- _What you are asked to do_:
Set down again exactly the lines of the listing below that fall between the line holding "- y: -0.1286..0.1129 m" and the line holding "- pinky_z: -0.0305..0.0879", inclusive.
(Source data Opens)
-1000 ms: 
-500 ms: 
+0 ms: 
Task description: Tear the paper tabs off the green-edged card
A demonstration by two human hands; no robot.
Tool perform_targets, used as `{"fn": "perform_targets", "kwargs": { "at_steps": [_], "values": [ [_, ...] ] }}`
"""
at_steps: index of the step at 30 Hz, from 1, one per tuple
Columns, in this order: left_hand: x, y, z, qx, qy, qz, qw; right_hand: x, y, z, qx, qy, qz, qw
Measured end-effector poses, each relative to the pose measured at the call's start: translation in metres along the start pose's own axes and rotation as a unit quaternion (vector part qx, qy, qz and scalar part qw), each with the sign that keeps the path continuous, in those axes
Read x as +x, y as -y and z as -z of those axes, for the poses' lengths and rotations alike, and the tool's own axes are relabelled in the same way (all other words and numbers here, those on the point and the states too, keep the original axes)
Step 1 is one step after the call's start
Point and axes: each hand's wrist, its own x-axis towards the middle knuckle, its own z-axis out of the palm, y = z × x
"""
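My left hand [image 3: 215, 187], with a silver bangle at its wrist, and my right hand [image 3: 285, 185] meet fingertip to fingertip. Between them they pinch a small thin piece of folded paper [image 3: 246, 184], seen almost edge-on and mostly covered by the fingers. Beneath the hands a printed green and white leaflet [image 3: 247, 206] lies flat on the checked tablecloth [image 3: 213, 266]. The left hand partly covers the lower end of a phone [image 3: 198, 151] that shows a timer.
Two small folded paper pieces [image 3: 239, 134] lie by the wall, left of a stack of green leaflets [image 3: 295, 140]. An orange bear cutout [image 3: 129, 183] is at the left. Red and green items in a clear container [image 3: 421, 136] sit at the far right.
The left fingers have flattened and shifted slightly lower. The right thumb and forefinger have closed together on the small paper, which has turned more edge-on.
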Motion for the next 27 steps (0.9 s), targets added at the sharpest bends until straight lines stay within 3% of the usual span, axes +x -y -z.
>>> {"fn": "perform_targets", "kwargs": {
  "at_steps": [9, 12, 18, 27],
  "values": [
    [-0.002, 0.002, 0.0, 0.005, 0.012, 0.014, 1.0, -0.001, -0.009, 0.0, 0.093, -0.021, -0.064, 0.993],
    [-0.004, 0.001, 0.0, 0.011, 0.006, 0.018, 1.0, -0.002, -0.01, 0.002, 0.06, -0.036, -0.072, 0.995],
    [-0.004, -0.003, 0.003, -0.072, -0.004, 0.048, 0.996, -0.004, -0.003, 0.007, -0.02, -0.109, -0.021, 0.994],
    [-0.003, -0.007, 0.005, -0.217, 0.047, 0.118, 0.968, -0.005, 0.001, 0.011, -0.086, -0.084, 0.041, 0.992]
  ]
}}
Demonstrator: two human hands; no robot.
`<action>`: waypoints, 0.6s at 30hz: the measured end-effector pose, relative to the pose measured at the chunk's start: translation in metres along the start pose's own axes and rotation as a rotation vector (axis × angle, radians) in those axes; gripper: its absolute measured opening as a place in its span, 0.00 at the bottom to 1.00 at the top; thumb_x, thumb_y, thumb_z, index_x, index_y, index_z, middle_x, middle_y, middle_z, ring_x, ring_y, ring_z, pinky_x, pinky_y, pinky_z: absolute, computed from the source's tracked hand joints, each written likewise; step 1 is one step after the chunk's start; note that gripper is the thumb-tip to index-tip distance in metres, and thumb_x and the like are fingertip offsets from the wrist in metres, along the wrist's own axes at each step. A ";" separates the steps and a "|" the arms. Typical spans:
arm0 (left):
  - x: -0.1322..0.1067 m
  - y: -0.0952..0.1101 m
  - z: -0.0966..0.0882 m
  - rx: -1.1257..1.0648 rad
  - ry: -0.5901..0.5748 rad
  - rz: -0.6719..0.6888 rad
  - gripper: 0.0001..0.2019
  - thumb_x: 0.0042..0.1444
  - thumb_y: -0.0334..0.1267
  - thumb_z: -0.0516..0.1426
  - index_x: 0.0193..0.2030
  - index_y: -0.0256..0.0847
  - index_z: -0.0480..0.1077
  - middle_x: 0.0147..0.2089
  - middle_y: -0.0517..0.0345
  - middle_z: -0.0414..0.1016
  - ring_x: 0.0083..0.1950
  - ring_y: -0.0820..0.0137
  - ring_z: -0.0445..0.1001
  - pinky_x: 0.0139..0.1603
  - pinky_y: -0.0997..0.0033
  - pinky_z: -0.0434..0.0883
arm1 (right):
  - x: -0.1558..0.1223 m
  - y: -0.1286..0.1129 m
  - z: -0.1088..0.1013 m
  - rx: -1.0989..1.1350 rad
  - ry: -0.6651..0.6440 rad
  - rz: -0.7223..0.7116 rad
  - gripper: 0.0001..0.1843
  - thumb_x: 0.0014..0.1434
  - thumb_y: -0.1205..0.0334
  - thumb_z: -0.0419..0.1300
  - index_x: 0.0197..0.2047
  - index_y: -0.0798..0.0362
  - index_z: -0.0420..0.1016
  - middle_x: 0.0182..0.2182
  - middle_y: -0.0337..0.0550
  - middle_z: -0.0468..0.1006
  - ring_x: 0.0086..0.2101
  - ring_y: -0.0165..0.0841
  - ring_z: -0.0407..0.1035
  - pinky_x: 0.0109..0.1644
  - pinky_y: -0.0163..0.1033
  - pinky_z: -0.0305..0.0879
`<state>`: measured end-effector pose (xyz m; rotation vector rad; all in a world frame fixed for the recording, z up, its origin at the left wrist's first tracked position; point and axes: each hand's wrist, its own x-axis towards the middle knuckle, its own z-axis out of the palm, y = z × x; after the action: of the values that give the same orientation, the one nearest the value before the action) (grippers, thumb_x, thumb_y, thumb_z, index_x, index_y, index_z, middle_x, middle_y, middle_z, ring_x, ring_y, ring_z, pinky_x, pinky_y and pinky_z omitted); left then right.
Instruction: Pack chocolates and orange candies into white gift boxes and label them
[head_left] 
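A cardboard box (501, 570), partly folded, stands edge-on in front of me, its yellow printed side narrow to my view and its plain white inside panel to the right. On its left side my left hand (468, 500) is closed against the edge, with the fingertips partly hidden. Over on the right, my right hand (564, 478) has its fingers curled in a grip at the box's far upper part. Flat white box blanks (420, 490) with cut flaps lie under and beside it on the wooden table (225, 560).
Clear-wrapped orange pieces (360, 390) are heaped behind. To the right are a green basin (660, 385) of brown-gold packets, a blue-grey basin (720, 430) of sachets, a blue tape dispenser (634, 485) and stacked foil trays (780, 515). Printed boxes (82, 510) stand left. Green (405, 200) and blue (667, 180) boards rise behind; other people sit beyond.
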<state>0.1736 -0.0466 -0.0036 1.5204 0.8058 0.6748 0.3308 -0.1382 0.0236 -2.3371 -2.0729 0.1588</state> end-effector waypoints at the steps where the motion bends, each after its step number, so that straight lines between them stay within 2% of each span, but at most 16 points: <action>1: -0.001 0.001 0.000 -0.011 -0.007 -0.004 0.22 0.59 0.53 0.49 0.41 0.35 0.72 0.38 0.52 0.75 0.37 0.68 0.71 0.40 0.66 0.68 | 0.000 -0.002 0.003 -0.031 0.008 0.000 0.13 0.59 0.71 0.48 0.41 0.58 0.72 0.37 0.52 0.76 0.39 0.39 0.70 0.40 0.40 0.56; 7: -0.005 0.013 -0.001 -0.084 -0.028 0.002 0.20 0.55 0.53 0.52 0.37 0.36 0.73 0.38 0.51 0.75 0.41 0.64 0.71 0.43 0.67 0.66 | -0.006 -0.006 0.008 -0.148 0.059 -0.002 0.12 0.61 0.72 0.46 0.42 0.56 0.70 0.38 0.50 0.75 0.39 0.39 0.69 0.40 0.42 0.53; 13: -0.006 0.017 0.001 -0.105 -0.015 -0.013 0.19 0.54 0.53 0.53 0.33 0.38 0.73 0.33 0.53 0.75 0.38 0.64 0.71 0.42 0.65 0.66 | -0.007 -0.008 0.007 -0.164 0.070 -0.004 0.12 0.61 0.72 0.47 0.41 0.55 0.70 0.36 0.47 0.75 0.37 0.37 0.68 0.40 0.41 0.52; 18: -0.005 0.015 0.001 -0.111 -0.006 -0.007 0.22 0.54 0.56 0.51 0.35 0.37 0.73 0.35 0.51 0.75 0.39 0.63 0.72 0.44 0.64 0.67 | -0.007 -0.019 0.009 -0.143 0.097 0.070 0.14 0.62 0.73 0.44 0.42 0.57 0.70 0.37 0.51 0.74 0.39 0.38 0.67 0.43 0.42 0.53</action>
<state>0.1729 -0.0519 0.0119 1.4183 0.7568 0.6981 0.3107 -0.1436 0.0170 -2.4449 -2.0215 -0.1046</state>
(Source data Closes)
- _Expected answer_:
  - y: -0.1286..0.1129 m
  - z: -0.1088..0.1013 m
  - rx: -1.0989..1.1350 rad
  - ry: -0.6651..0.6440 rad
  - rz: -0.7223..0.7116 rad
  - gripper: 0.0001..0.1843
  - thumb_x: 0.0014..0.1434
  - thumb_y: -0.1205..0.0334
  - thumb_z: -0.0419..0.1300
  - index_x: 0.0197..0.2047
  - index_y: -0.0798..0.0362
  - index_z: -0.0420..0.1016
  - middle_x: 0.0182..0.2182
  - middle_y: -0.0337..0.0550
  - middle_z: -0.0468..0.1006
  - ring_x: 0.0086..0.2101
  - ring_y: -0.0165..0.0841
  - ring_z: -0.0407..0.1035
  - pinky_x: 0.0109..0.1644
  - pinky_y: -0.0163..0.1033
  - pinky_z: -0.0305..0.0879

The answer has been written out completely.